Aku tidak tahu berapa lama aku berdiam diri.
Seingatku, aku tengah membetulkan antena televisi atas permintaan Arash dan tiba-tiba petir menyambar.
Dan berhenti 1 cm tepat di depan mataku.
Aku berkedip, berusaha mengembalikan kesadaranku dan melihat sekitar. Tidak ada tetangga yang sibuk lalu lalang, bahkan kucing sekalipun. Semuanya tampak tenang.
Atau menghilang?
Aku pun bergegas turun ke ruang tamu. Kata Eric, Rachel dan Airin tengah bertamu. Mungkin mereka bisa membuatku melupakan kejadian mengerikan yang nyaris menimpaku.
Tapi, oh, ya ampun. Listrik mati.
Aku melirik jam tanganku.
Pukul 14.05.
Pantas saja listriknya mati.
"Hm, apa Arash sudah menyiapkan makanan?" gumamku dan berusaha mencari jalan ke dapur dengan bermodalkan aroma makanan dan tangan sebagai pengganti mata. "Tch, dapur dimana, sih?"
Tanganku menggapai udara, berusaha mencari panci ataupun penggorengan yang ada makanannya. Sayangnya, aku malah tertusuk pisau.

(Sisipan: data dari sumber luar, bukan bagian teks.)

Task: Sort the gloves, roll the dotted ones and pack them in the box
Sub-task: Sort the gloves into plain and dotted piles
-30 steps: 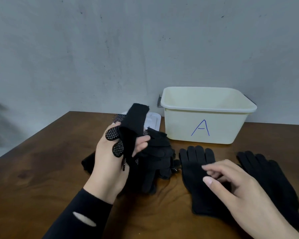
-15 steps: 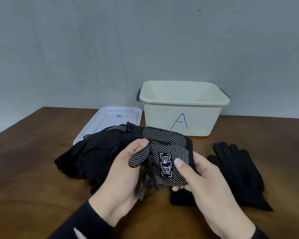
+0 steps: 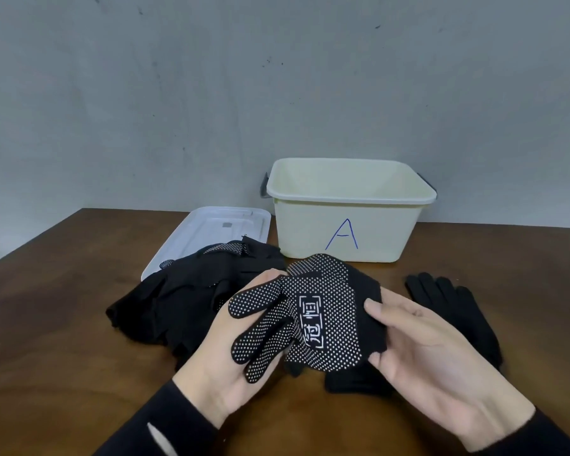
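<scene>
A black glove with white dots (image 3: 313,319) and a white printed logo is held above the table, dotted palm up. My left hand (image 3: 221,360) supports its fingers from below, and my right hand (image 3: 425,350) grips its cuff edge. A heap of black gloves (image 3: 181,297), some showing dots, lies to the left behind it. Plain black gloves (image 3: 454,311) lie flat at the right, partly hidden by my right hand. The cream box marked "A" (image 3: 346,225) stands open behind them.
The box's white lid (image 3: 211,232) lies flat to the left of the box, partly under the glove heap. A grey wall rises right behind the brown wooden table (image 3: 46,340).
My right hand left the plain glove and took hold of the dotted glove. Both hands have spread it out flat, dots up. The view has shifted left.
</scene>
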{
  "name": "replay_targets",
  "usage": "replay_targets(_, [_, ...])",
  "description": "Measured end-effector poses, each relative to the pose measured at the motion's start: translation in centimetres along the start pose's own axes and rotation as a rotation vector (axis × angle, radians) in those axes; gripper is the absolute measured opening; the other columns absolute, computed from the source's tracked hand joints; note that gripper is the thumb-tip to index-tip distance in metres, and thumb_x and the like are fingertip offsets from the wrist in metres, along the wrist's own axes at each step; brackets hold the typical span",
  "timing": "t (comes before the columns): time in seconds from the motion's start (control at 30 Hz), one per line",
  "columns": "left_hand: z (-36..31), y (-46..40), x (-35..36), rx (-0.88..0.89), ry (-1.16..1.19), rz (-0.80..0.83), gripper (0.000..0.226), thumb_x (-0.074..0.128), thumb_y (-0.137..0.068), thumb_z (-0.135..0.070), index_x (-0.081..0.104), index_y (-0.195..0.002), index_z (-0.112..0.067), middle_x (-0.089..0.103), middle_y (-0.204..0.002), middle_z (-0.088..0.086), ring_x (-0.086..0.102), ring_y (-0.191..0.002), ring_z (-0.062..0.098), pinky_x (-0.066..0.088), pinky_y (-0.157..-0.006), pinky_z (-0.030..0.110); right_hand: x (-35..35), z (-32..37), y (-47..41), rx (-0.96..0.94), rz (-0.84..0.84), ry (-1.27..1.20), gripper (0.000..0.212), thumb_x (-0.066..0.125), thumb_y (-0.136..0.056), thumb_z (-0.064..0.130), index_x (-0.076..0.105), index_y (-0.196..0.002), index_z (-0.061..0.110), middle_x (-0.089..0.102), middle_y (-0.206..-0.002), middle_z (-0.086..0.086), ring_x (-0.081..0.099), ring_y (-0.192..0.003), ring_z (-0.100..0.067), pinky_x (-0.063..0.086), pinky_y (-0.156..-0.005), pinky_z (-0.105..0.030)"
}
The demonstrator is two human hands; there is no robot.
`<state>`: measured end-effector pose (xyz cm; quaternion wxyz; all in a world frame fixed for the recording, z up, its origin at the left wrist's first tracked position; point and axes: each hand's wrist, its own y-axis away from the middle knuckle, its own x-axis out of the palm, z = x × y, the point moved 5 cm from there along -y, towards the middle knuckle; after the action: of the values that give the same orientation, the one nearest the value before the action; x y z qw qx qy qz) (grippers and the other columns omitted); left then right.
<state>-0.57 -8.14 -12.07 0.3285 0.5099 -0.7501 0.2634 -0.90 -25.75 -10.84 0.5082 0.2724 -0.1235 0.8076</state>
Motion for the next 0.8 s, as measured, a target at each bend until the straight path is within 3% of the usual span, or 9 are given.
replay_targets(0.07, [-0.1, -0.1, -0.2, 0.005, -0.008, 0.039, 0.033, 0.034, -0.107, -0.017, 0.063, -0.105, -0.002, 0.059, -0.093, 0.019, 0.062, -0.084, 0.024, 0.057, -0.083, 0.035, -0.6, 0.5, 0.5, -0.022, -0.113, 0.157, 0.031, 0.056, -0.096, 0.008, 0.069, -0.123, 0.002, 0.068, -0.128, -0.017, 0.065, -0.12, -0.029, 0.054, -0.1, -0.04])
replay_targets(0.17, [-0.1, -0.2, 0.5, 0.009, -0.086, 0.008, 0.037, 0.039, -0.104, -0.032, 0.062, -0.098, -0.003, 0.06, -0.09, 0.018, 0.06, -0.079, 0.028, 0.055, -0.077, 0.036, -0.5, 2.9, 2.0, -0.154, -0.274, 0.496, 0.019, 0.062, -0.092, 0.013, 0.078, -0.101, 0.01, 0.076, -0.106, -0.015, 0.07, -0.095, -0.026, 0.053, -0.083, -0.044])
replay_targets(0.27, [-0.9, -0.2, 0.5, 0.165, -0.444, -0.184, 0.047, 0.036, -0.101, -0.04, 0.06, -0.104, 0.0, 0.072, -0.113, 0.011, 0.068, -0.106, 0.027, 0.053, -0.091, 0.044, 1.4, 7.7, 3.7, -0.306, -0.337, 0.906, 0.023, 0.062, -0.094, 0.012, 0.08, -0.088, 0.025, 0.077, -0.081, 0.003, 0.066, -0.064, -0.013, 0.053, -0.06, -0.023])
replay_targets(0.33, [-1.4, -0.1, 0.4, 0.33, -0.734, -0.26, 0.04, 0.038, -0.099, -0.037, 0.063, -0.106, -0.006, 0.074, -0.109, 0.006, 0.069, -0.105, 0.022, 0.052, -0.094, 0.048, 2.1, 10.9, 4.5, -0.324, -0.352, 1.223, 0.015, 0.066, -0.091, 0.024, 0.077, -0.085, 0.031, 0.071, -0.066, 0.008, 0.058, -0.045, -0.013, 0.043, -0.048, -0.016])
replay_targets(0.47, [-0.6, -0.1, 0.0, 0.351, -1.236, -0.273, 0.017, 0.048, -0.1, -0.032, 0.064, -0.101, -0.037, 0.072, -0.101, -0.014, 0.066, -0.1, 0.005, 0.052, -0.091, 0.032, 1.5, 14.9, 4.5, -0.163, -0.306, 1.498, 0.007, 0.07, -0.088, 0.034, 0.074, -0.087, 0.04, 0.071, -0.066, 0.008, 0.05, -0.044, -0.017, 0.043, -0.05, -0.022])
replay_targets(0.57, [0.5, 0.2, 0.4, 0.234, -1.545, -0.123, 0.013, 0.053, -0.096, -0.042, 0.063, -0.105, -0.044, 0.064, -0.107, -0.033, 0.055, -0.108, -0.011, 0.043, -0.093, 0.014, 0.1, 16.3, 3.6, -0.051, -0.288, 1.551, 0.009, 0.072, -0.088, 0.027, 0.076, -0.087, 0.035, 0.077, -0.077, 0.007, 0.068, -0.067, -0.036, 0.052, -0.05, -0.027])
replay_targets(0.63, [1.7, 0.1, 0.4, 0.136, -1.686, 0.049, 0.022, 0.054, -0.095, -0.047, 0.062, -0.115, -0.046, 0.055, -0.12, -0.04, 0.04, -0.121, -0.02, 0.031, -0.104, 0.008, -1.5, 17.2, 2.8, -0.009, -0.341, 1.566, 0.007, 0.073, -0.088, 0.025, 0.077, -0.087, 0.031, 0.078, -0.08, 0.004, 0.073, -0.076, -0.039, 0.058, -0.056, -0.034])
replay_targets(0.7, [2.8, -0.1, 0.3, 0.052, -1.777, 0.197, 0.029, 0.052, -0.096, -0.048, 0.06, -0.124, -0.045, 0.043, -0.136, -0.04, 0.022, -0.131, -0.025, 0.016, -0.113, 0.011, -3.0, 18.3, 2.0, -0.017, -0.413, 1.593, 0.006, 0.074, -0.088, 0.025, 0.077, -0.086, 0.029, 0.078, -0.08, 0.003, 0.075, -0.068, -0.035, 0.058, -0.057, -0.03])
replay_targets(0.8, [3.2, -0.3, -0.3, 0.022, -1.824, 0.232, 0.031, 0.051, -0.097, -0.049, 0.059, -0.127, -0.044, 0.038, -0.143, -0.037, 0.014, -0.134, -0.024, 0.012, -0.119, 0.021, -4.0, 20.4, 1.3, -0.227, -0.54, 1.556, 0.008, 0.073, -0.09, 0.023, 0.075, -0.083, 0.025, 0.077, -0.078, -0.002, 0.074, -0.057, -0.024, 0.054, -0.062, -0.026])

Dasar Arash, kebiasaan kalau masak tidak pernah dirapikan lagi.
"Hei, darahmu enak juga."
Aku bersumpah itu bukan suara milik kakak-kakakku maupun Rachel dan Airin.

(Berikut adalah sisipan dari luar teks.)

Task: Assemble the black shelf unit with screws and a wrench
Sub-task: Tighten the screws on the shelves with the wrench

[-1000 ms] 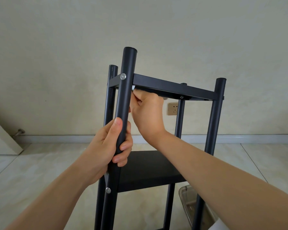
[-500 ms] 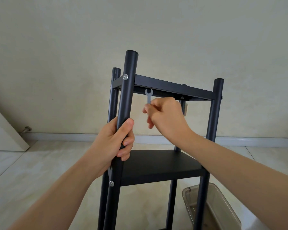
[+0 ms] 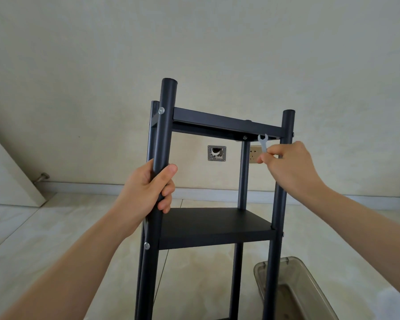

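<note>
Wrench handle: the lower part of the wrench [image 3: 262, 144] is hidden inside the right hand [image 3: 289, 167].
Clear bin: the bin [image 3: 310, 294], right of the shelf unit [image 3: 215, 227], is cut by the bottom edge.
Shelf legs: feet out of frame.

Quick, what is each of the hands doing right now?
Left hand: gripping the front post of the shelf unit.
Right hand: pinching a small wrench, its open end up near the top shelf.

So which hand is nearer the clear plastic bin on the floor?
Right. The right hand, pinching the wrench, is above the clear plastic bin; the left hand grips the front-left post, farther across.
</note>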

Sepasang mata merah menyala membuatku melompat mundur. "Siapa—"
"Tidak perlu takut begitu," potong makhluk itu. "Aku hanya numpang tidur sebentar di dapur dan kemudian jarimu masuk ke mulutku."
Firasatku mengatakan dia melompat turun dari meja dan berjalan ke arahku. "Hm, cuma perasaanku atau kau memang melakukan sesuatu?" tanyanya.
Ha?
Maksudnya?
Tangan dingin makhluk itu pun menarikku keluar dari dapur dan membawaku ke halaman rumah.
"Nah, begini 'kan enak," gumamnya.
Sekarang tampak jelas wajah makhluk asing itu. Dan yang lebih mengejutkanku, aku mengenalinya.
Orang-orang menyebutnya Lan. Tidak ada yang tahu nama aslinya. Ada yang bilang nama aslinya Milan Venn; ada juga yang bilang namanya Alan Sylvannia; ada yang bilang namanya Ian, bukan Lan. Aku sendiri tidak tahu banyak tentangnya. Yang pasti dia satu sekolah denganku, kelas X IPS 5, dan terkadang aku bertemu dengannya di perpustakaan hanya untuk menanyakan kondisiku.
TAPI ITU TIDAK MENJAWAB KENAPA DIA BISA BERADA DI RUMAHKU.
"Hai, Harlert. Bagaimana hidupmu? Bahagiakah?"
"Masih tersiksa seperti biasa. Terima kasih sudah bertanya."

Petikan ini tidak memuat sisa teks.